Traditionally, the organisers of an exhibition do not respond to a critical review; however, James Beck's Angelic, but the Devil is in the Details' (APOLLO, January 2006) is so eccentric that it cannot be passed over in silence. Some of the misrepresentations of fact in this review are egregious. Nowhere in our catalogue, for example, is it claimed that the Livorno Christ Crowned with Thorns (right) is an early work by Fra Angelico, let alone one possibly painted as early as c. 1410, when the artist was 'around fifteen to twenty years of age'. It would be mad to think so. The date assigned to it on our gallery label, c. 1438-39, is not a lapsus, as suggested by Professor Beck, nor even a correction, but exactly the same as that argued at length in Pia Palladino's catalogue entry (pp. 172-75).

It is necessary to point out the irony of being accused by Professor Beck of 'playing fast and loose' with documents and dated works for having deliberately ignored, by his account, 'the earliest document which refers to an existing work by Fra Angelico... a final accounting in March 1429... for the so-called Fiesole Altarpiece with its wonderful predella panels (Fig. 3) in London. Quite remarkably, the exhibition dates it to "around" 1419-21.' The document in question, which is fully discussed in the catalogue (p. 90), refers, as every first-year student of Fra Angelico knows, not to the Fiesole Altarpiece but to the San Pier Marlire Altarpiece in the Museo di San Marco, with its wonderful predella panels, also in London but at the Courtauld Institute, not the National Gallery. There are no known documents that refer to the Fiesole Altarpiece other than obliquely or inferentially, and these are all presented in our catalogue (pp. 64-72).

Professor Beck's predictably caustic and entirely unjustified attack on the "highly questionable condition' of the Rotterdam Madonna and Child with Two Angels should by now surprise no one familiar with the general tenor of his recent writings, but his complaint that the decorations mounted behind reading desks as an adjunct to the exhibition, reproducing details from some of Fra Angelico's monumental frescoes, were 'out of scale, out of order and without regard for chronology', is utterly baffling.

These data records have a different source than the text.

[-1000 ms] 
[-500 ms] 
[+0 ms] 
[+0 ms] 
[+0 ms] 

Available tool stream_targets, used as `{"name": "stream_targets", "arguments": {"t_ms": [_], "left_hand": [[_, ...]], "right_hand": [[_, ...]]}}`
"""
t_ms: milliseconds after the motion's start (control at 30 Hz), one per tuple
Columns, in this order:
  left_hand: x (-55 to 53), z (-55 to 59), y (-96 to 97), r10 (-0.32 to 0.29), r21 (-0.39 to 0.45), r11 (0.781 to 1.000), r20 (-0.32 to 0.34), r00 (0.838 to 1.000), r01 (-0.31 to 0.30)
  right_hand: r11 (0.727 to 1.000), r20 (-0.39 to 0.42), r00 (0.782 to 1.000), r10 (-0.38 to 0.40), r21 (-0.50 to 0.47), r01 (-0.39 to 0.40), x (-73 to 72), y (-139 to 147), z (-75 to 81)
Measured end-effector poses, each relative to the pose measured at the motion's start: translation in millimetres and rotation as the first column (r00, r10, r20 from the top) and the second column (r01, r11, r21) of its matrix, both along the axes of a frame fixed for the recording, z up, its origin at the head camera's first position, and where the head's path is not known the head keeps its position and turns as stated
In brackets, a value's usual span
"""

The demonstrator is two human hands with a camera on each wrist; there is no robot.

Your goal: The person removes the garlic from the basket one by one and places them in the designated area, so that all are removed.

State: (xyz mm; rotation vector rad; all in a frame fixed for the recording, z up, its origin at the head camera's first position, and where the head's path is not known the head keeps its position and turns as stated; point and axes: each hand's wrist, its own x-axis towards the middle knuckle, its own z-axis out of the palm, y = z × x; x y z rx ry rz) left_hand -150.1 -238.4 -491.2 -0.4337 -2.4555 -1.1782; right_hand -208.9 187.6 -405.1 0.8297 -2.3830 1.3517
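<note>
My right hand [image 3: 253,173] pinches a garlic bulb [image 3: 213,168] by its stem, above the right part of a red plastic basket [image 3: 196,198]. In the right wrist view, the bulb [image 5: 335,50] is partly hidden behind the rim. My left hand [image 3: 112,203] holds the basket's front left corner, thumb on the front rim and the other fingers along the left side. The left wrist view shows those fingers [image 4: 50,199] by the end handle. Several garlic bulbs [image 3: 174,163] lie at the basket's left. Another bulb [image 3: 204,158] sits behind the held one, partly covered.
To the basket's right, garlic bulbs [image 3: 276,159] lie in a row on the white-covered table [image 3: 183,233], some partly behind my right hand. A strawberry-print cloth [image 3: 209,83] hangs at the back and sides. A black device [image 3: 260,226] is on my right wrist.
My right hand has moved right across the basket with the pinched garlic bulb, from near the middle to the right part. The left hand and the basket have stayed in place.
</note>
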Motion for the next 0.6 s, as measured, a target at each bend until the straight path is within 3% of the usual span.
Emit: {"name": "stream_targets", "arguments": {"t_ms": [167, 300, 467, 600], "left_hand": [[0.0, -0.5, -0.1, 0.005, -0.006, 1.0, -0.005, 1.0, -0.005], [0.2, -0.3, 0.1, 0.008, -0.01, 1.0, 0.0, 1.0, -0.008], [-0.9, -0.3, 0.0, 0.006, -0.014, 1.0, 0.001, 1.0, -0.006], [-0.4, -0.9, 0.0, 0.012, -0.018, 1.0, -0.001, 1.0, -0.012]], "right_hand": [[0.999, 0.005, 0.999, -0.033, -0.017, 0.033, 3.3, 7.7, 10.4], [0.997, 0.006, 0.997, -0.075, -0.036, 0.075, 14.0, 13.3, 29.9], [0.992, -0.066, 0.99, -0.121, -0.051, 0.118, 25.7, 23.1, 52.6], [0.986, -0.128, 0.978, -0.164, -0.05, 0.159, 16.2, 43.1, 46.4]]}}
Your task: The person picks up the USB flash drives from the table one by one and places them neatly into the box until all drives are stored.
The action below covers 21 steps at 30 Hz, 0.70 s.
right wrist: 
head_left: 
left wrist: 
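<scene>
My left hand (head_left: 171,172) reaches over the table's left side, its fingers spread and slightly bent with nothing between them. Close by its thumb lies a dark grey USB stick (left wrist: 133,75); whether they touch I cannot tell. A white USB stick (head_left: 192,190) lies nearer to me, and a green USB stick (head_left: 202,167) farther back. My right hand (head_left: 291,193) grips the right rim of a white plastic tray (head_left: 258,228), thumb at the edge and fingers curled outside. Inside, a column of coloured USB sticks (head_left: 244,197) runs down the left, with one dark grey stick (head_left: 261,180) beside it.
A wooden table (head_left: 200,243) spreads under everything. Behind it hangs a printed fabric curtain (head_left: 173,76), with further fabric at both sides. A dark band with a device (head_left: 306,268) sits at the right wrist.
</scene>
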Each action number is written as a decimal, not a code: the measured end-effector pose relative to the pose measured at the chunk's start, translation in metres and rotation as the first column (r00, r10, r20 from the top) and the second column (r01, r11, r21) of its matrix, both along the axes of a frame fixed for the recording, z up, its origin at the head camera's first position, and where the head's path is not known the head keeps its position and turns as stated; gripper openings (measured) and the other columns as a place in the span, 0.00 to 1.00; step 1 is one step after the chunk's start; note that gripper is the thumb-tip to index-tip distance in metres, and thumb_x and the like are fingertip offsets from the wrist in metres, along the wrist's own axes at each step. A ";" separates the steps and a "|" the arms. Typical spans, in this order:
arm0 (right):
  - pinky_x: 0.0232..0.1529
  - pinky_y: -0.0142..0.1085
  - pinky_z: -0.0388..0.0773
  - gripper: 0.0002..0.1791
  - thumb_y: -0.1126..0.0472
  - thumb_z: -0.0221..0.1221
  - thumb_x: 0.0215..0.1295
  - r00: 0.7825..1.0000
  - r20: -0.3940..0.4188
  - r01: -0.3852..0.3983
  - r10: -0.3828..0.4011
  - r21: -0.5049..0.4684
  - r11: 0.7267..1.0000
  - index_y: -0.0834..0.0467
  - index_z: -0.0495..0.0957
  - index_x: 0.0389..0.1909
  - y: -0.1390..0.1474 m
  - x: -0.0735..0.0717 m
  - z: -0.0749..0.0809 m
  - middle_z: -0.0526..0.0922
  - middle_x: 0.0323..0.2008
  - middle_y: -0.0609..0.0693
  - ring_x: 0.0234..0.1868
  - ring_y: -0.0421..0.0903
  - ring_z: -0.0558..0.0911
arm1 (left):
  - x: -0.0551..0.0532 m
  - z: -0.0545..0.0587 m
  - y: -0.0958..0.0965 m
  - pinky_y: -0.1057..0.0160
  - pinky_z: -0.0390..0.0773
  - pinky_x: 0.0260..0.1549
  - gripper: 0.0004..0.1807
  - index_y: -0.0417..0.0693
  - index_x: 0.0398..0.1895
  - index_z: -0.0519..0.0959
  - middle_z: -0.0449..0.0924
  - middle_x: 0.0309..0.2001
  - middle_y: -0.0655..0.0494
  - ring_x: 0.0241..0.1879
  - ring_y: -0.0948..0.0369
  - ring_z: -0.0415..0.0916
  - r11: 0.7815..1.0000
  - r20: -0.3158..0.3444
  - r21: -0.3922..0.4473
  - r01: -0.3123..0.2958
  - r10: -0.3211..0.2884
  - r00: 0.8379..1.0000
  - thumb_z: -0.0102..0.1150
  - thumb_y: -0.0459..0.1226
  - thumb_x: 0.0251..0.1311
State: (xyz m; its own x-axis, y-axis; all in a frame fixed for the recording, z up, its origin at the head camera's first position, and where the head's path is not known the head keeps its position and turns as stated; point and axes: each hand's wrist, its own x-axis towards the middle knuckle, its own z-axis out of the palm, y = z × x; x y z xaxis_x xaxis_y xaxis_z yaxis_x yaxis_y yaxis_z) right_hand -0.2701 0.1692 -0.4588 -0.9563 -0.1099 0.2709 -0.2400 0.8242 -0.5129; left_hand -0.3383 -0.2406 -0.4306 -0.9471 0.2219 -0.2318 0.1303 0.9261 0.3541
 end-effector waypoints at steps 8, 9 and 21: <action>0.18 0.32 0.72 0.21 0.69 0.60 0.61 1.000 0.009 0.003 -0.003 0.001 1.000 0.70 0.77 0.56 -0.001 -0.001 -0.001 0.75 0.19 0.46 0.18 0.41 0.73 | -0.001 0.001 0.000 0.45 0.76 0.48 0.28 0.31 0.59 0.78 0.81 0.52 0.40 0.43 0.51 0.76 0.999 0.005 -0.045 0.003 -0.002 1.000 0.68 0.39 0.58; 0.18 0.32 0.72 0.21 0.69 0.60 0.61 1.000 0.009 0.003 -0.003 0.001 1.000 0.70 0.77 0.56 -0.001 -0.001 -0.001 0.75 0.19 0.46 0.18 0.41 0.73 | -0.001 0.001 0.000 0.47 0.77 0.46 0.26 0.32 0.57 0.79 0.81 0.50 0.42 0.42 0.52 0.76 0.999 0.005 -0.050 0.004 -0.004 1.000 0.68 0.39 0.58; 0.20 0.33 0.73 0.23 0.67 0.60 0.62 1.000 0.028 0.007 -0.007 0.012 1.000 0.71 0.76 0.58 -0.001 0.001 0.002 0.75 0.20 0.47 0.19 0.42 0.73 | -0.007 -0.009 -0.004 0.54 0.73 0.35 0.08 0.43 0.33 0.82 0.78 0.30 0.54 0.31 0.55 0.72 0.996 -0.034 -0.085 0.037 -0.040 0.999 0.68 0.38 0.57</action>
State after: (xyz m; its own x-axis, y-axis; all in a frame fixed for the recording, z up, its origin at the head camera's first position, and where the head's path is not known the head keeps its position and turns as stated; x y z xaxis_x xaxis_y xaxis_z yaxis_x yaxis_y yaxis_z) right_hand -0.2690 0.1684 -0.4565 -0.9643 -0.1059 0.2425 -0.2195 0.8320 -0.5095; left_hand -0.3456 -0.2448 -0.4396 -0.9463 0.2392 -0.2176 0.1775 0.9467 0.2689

It would be possible to say the same for the logic of his historical arguments, but as he himself suggests, 'the Devil is in the details'.

Laurence B. Kanter, Curator-in-Charge, Robert Lehman Collection, The Metropolitan Museum of Art, New York

Professor Beck replies: In the entry no. 33 of the catalogue devoted to the unpleasant Christ Crowned with Thorns, toward the end of the torturous text, we read: 'On the other hand, the confirmation of an early date for the paintings execution...' (p.174). Perhaps the author did not really mean early early, but early on the late side, or early middle, but since much of the exhibition is devoted recreating what is claimed to be a substantial early oeuvre, I took the word on face value. In addition, the catalogue entry does not give a date for this picture, which may also have led to me to jump at the word 'early', for most entries do have dates.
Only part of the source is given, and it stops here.